Mike Cohen, the township historian and former mayor, said many residents — including his family — had gathered early on June 30 to watch the blaze. After so many years working to preserve the building, he said it was heartbreaking to watch its destruction. Cohen, a Jew who served as an unofficial caretaker of the building, told the newspaper he used to come by in the winter to check on the pipes and make sure storms off the oceans hadn’t torn open any windows.

“If you come here in the winter time, upset about something, the place lifts your spirits,” he said. “It’s something I can’t describe.”

Cohen said the seaside colony was founded by Quakers who worshipped in various locations until they received a donated plot of land from wealthy landowner Joseph P. Remington to establish a permanent church. The donation had a string attached: “Instead of being Quaker, they became Episcopalian because Mr. Remington’s daughter played piano and she couldn’t play the piano in the church if it was a Quaker church,” he said. Construction began in late 1908, at a cost of about $6,200, and the first service was held on July 4, 1909.

A series of nautical-themed stained-glass windows designed in the 1930s by Philadelphia-based Willet Stained Glass Co., which operates today as Willet Hauser, were later added and destroyed in the fire.

Brian Dearnley, of Philadelphia, and his wife Meghan were married in the church. They attended the July 1 Eucharist and told a Philadelphia Inquirer reporter that it was painful to think of the stained-glass windows. “They had a beautiful nautical theme – squid, octopi. Now, it’s a melted coke bottle,” he said.

The New Jersey Department of Community Affairs says the average residential home value in Longport is $953,465. Cohen said the church sits on five buildable lots located about a half block from both the Atlantic Ocean and Great Egg Inlet. He estimated the lots are worth millions of dollars.

Subranni said the Church of the Redeemer, which celebrated Eucharist on the lawn July 1, would rebuild.

“When things get cleaned up, we’ll hold services under a tent on the labyrinth” adjacent to the burned-out building, he said.

The church was insured, Subranni said, and the congregation will try to rebuild it as close to the original as possible.

“We have a lot of faith that everything’s going to work out in the end,” he said. “We will miss our beloved church, however.”

A series of destructive storms wreaked havoc on the mid-Atlantic states during the night of June 29-30. Southern New Jersey was on the northern edge of those storms. Vince Maione, an Atlantic City Electric official said July 1 the violent storms that left 3 million people without power across the eastern U.S. produced a “level of pure destruction” in South Jersey that was “more severe” than the damage caused by Tropical Storm Irene last August.
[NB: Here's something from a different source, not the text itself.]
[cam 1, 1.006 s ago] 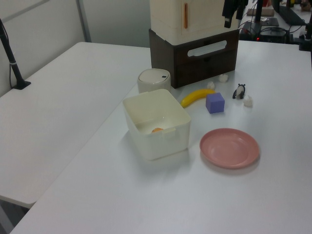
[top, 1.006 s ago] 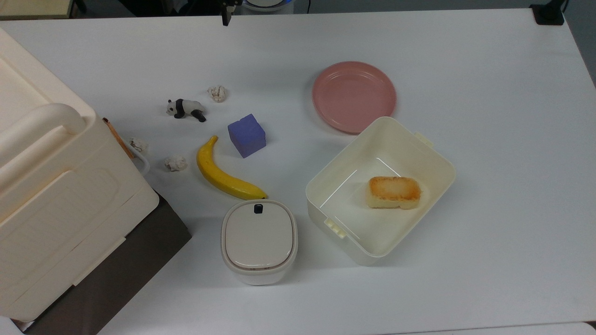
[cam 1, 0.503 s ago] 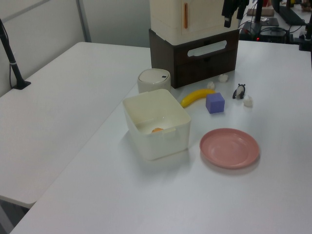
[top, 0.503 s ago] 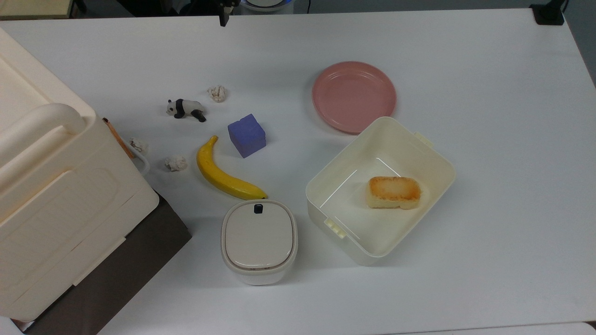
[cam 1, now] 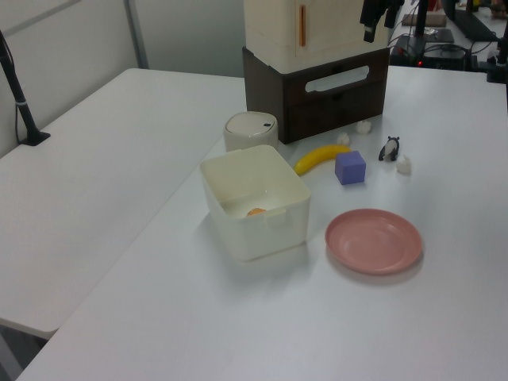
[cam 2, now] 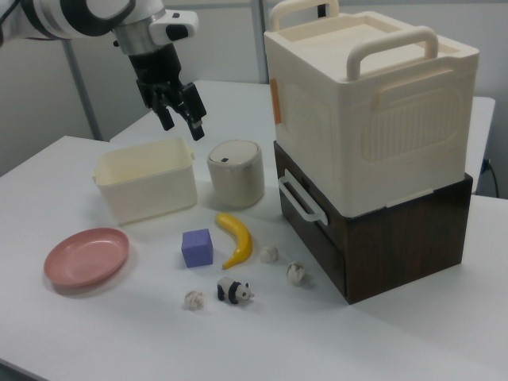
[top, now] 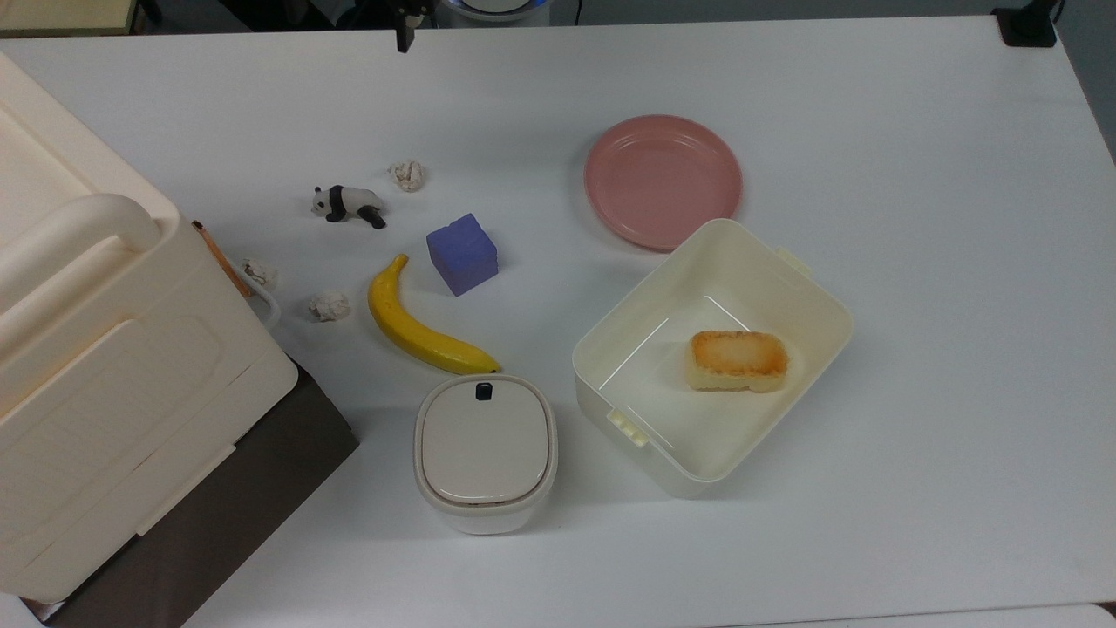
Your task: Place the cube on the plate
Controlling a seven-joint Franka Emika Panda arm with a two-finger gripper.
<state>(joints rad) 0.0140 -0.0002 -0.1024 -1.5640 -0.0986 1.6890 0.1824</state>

The storm that meteorologists are calling a “derecho” brought winds in excess of 70 miles per hour that uprooted trees and tore off limbs, the south Jersey utility company said in a statement. The winds uprooted trees and blew down limbs, which brought down numerous power lines and broke cross-arms and poles, the utility said. The utility predicts it will take until late July 6 to restore power to all of its customers. Three deaths were attributed to the storms in New Jersey.

— The Rev. Mary Frances Schjonberg is an editor/reporter for the Episcopal News Service.